#### Task data ####

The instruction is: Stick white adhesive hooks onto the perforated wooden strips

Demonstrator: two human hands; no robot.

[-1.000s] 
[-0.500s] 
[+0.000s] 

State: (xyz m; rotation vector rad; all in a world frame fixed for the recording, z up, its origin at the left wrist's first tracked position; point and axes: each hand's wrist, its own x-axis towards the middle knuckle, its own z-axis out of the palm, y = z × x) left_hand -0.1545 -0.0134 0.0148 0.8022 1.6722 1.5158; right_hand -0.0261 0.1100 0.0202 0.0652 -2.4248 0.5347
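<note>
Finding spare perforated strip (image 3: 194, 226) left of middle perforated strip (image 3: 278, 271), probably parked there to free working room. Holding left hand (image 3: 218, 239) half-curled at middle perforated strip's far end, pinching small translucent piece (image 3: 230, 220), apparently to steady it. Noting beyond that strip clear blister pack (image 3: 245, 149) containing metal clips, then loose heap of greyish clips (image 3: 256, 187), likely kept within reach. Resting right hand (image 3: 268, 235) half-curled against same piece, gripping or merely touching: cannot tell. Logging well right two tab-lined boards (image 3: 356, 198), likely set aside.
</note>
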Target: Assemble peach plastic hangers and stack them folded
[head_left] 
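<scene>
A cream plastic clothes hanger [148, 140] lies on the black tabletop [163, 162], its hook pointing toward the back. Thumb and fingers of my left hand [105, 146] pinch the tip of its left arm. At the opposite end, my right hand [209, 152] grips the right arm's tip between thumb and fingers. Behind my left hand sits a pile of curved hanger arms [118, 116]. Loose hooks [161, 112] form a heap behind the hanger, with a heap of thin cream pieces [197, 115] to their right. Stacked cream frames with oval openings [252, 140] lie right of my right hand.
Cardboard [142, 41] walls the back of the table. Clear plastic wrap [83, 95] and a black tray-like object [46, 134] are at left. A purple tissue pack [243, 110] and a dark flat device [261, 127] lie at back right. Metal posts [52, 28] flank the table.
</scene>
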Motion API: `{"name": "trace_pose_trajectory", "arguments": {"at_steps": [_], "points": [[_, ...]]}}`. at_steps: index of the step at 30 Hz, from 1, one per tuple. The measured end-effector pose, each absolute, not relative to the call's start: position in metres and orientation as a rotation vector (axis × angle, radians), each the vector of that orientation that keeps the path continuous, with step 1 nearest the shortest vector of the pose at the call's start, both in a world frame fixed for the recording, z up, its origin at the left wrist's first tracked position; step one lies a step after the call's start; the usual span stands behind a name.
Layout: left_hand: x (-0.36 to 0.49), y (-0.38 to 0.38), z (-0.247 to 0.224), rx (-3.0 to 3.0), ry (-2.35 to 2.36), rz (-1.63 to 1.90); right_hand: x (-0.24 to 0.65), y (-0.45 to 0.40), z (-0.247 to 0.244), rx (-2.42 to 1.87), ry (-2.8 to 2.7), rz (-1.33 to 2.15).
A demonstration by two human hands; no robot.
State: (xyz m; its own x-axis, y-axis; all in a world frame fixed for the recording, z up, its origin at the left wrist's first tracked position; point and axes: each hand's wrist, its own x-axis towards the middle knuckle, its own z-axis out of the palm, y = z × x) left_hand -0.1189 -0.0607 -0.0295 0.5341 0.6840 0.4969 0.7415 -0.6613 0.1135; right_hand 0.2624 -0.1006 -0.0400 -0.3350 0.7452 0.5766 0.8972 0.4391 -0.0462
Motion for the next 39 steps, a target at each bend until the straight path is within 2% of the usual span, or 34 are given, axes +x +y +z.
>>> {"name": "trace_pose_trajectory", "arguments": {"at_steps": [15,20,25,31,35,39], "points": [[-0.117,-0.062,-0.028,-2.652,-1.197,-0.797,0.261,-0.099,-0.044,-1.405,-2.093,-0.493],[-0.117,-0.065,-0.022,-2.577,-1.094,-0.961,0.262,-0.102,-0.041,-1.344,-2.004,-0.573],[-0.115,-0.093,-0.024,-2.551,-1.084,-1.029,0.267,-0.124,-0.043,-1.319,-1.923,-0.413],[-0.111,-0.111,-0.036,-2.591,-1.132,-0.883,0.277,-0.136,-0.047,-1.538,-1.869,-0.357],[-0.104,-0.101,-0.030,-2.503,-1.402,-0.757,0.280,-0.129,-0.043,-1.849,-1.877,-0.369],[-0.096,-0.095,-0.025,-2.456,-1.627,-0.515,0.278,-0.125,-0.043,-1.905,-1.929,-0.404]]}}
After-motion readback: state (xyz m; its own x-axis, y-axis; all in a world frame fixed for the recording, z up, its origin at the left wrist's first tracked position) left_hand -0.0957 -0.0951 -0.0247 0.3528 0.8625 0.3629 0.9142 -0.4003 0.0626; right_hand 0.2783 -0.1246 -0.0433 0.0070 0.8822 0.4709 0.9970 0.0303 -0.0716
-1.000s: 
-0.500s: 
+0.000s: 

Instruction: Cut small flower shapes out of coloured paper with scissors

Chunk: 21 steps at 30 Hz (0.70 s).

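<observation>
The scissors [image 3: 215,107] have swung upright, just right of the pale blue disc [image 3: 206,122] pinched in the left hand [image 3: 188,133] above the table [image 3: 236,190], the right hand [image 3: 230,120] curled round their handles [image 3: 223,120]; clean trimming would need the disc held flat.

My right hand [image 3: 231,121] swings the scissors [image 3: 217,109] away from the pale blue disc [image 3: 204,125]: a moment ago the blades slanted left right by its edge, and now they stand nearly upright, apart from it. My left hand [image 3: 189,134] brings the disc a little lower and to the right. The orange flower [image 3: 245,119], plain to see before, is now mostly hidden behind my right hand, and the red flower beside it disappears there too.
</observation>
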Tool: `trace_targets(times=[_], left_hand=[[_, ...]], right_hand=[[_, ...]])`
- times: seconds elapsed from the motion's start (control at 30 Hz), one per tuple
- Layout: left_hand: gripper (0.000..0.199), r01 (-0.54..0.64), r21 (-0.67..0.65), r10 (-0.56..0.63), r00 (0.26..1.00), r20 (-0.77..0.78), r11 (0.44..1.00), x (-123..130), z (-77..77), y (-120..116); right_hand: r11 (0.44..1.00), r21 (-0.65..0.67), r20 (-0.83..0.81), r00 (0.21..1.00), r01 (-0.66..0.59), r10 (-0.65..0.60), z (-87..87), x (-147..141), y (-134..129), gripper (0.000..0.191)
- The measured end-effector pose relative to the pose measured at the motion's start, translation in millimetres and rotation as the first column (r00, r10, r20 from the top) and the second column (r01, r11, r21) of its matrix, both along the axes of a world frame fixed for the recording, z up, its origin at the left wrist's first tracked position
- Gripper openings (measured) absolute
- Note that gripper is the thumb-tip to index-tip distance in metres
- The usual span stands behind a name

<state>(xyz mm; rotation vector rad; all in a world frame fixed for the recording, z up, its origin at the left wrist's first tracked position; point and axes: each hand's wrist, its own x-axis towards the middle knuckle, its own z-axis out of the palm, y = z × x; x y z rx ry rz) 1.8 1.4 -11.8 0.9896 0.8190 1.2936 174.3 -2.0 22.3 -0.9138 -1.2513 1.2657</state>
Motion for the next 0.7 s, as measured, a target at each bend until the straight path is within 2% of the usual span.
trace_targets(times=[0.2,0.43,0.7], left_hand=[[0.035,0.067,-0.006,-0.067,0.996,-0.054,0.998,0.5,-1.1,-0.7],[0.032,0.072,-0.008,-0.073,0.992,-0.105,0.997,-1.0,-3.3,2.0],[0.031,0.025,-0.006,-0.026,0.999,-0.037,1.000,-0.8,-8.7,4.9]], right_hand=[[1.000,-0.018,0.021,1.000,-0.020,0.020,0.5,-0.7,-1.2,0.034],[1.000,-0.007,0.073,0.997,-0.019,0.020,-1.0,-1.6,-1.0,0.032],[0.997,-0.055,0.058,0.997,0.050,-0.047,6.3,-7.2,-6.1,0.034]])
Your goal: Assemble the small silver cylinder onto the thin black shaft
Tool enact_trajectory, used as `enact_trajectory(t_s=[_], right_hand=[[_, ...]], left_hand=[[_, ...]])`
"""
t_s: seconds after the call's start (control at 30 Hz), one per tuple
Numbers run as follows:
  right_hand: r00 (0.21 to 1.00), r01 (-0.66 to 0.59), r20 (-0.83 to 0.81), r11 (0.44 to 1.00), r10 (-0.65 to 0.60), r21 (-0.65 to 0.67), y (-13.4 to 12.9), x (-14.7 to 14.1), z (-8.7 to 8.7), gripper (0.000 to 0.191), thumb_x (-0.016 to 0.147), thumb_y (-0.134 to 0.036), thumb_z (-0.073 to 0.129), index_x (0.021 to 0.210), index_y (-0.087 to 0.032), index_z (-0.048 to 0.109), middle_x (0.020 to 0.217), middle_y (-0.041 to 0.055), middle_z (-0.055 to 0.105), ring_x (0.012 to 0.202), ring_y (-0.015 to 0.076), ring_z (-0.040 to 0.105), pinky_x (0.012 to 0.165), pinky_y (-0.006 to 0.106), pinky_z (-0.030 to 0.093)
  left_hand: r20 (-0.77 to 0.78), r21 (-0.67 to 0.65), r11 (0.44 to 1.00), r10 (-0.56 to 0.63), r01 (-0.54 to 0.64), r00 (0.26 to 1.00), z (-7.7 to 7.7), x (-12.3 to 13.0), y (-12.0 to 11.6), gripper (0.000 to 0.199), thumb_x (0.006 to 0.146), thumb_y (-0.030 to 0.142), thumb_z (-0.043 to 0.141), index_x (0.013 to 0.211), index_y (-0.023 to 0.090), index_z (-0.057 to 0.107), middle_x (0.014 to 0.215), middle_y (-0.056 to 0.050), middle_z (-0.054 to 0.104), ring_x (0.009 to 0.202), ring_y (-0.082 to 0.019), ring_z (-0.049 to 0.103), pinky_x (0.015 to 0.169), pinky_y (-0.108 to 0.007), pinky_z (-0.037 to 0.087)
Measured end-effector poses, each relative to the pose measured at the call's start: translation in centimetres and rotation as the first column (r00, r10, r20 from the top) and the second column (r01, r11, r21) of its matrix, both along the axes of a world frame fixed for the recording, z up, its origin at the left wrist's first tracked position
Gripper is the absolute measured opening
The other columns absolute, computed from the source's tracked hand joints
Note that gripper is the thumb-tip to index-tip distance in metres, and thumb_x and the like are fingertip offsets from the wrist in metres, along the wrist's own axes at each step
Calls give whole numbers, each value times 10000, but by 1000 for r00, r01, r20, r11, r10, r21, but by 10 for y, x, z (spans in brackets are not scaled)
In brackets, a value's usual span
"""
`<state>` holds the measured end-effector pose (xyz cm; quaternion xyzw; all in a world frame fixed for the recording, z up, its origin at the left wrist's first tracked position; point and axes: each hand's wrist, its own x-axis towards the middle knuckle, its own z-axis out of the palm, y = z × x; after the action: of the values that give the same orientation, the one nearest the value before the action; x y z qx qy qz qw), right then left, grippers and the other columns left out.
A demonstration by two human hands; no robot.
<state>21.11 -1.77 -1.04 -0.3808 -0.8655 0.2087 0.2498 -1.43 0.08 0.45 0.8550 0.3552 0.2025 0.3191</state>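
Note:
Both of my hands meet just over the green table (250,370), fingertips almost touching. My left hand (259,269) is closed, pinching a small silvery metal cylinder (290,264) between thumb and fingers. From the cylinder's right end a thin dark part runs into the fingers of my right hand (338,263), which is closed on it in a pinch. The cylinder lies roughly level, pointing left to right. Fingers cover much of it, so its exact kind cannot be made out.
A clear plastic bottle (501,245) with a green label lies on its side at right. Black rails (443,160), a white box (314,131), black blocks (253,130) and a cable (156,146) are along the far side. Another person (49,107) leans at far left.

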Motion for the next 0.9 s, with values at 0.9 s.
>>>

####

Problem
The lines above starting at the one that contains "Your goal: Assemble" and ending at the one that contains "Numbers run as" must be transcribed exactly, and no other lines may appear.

Result below
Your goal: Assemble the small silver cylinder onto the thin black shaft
Tool enact_trajectory, used as `enact_trajectory(t_s=[_], right_hand=[[_, ...]], left_hand=[[_, ...]])`
"""
t_s: seconds after the call's start (control at 30 Hz), one per tuple
Numbers run as follows:

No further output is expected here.